* **TASK OBJECTIVE**
Restate the following entries exactly, including every line.

Records from a data source:
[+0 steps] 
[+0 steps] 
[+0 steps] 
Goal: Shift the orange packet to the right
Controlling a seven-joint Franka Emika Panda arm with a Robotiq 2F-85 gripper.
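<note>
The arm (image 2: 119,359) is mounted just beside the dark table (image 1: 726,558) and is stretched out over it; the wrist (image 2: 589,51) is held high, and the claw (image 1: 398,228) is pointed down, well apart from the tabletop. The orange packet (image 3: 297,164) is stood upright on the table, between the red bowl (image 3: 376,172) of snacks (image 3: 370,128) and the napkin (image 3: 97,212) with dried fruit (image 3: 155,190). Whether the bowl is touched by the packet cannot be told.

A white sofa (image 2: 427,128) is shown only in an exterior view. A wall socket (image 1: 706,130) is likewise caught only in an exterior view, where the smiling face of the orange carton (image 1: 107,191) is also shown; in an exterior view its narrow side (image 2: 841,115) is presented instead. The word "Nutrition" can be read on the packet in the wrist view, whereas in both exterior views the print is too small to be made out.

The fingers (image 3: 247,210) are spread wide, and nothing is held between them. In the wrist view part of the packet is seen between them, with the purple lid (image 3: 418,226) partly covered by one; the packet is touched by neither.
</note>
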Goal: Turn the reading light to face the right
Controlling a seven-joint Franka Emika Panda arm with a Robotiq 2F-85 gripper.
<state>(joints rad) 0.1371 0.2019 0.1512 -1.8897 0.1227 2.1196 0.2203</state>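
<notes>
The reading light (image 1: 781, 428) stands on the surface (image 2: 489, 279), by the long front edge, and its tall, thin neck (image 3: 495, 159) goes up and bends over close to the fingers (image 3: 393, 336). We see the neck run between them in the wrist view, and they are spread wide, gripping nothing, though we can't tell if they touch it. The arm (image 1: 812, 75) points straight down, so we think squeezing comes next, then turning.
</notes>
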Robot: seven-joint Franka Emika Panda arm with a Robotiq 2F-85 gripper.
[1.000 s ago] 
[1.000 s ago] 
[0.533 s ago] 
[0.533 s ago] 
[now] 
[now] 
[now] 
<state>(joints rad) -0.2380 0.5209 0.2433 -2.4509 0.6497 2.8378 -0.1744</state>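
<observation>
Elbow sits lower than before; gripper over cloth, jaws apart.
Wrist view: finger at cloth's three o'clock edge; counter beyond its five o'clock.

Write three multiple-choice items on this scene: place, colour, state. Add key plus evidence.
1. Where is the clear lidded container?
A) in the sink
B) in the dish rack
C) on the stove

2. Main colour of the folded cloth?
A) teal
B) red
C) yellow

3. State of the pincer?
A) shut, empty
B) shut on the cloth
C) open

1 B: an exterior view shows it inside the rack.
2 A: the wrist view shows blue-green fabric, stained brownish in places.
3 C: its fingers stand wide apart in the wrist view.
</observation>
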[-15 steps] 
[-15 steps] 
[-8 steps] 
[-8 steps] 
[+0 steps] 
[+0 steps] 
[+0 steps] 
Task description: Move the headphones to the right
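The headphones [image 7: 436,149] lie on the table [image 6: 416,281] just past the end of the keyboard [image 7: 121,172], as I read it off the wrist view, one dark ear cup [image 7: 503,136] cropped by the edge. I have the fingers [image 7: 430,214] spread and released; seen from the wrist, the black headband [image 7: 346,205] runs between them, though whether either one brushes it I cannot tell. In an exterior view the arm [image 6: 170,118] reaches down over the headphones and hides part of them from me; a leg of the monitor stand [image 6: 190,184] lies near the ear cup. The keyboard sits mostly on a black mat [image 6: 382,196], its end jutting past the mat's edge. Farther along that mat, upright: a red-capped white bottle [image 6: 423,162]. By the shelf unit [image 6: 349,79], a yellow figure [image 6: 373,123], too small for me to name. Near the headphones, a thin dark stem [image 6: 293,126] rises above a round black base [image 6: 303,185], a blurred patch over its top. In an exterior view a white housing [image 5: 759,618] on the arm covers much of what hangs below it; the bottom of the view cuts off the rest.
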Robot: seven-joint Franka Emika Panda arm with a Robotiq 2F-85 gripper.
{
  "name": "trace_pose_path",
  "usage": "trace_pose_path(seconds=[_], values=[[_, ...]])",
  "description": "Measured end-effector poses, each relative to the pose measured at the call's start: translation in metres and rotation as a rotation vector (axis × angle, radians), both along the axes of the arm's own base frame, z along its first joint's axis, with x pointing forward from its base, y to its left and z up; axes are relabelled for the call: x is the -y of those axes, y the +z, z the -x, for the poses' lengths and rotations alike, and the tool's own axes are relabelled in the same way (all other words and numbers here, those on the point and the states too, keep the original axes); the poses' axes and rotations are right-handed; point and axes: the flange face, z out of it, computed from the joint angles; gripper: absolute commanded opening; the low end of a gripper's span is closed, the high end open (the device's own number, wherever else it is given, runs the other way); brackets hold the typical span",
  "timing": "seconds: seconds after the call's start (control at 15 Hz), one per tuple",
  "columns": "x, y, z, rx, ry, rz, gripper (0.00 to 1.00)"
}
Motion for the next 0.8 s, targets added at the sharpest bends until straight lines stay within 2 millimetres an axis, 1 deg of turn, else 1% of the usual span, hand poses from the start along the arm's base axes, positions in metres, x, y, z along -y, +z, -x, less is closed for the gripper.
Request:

* **RESULT**
[+0 steps] 
[+0 steps] 
[+0 steps] 
Goal: Shift the orange packet to the right
Controlling a seven-joint Franka Emika Panda arm with a Robotiq 2F-85 gripper.
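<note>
The arm (image 2: 119,359) is mounted just beside the dark table (image 1: 726,558) and is stretched out over it; the wrist (image 2: 589,51) is held high, and the claw (image 1: 398,228) is pointed down, well apart from the tabletop. The orange packet (image 3: 297,164) is stood upright on the table, between the red bowl (image 3: 376,172) of snacks (image 3: 370,128) and the napkin (image 3: 97,212) with dried fruit (image 3: 155,190). Whether the bowl is touched by the packet cannot be told.

A white sofa (image 2: 427,128) is shown only in an exterior view. A wall socket (image 1: 706,130) is likewise caught only in an exterior view, where the smiling face of the orange carton (image 1: 107,191) is also shown; in an exterior view its narrow side (image 2: 841,115) is presented instead. The word "Nutrition" can be read on the packet in the wrist view, whereas in both exterior views the print is too small to be made out.

The fingers (image 3: 247,210) are spread wide, and nothing is held between them. In the wrist view part of the packet is seen between them, with the purple lid (image 3: 418,226) partly covered by one; the packet is touched by neither.
</note>
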Goal: Turn the reading light to face the right
Controlling a seven-joint Franka Emika Panda arm with a Robotiq 2F-85 gripper.
<state>(joints rad) 0.1371 0.2019 0.1512 -1.8897 0.1227 2.1196 0.2203</state>
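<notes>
The reading light (image 1: 781, 428) stands on the surface (image 2: 489, 279), by the long front edge, and its tall, thin neck (image 3: 495, 159) goes up and bends over close to the fingers (image 3: 393, 336). We see the neck run between them in the wrist view, and they are spread wide, gripping nothing, though we can't tell if they touch it. The arm (image 1: 812, 75) points straight down, so we think squeezing comes next, then turning.
</notes>
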Robot: seven-joint Franka Emika Panda arm with a Robotiq 2F-85 gripper.
[1.000 s ago] 
[1.000 s ago] 
[0.533 s ago] 
[0.533 s ago] 
[now] 
[now] 
[now] 
<state>(joints rad) -0.2380 0.5209 0.2433 -2.4509 0.6497 2.8378 -0.1744</state>
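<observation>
Elbow sits lower than before; gripper over cloth, jaws apart.
Wrist view: finger at cloth's three o'clock edge; counter beyond its five o'clock.

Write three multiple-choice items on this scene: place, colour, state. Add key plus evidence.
1. Where is the clear lidded container?
A) in the sink
B) in the dish rack
C) on the stove

2. Main colour of the folded cloth?
A) teal
B) red
C) yellow

3. State of the pincer?
A) shut, empty
B) shut on the cloth
C) open

1 B: an exterior view shows it inside the rack.
2 A: the wrist view shows blue-green fabric, stained brownish in places.
3 C: its fingers stand wide apart in the wrist view.
</observation>
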[-15 steps] 
[-15 steps] 
[-8 steps] 
[-8 steps] 
[+0 steps] 
[+0 steps] 
[+0 steps] 
Task description: Move the headphones to the right
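The headphones [image 7: 436,149] lie on the table [image 6: 416,281] just past the end of the keyboard [image 7: 121,172], as I read it off the wrist view, one dark ear cup [image 7: 503,136] cropped by the edge. I have the fingers [image 7: 430,214] spread and released; seen from the wrist, the black headband [image 7: 346,205] runs between them, though whether either one brushes it I cannot tell. In an exterior view the arm [image 6: 170,118] reaches down over the headphones and hides part of them from me; a leg of the monitor stand [image 6: 190,184] lies near the ear cup. The keyboard sits mostly on a black mat [image 6: 382,196], its end jutting past the mat's edge. Farther along that mat, upright: a red-capped white bottle [image 6: 423,162]. By the shelf unit [image 6: 349,79], a yellow figure [image 6: 373,123], too small for me to name. Near the headphones, a thin dark stem [image 6: 293,126] rises above a round black base [image 6: 303,185], a blurred patch over its top. In an exterior view a white housing [image 5: 759,618] on the arm covers much of what hangs below it; the bottom of the view cuts off the rest.
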Robot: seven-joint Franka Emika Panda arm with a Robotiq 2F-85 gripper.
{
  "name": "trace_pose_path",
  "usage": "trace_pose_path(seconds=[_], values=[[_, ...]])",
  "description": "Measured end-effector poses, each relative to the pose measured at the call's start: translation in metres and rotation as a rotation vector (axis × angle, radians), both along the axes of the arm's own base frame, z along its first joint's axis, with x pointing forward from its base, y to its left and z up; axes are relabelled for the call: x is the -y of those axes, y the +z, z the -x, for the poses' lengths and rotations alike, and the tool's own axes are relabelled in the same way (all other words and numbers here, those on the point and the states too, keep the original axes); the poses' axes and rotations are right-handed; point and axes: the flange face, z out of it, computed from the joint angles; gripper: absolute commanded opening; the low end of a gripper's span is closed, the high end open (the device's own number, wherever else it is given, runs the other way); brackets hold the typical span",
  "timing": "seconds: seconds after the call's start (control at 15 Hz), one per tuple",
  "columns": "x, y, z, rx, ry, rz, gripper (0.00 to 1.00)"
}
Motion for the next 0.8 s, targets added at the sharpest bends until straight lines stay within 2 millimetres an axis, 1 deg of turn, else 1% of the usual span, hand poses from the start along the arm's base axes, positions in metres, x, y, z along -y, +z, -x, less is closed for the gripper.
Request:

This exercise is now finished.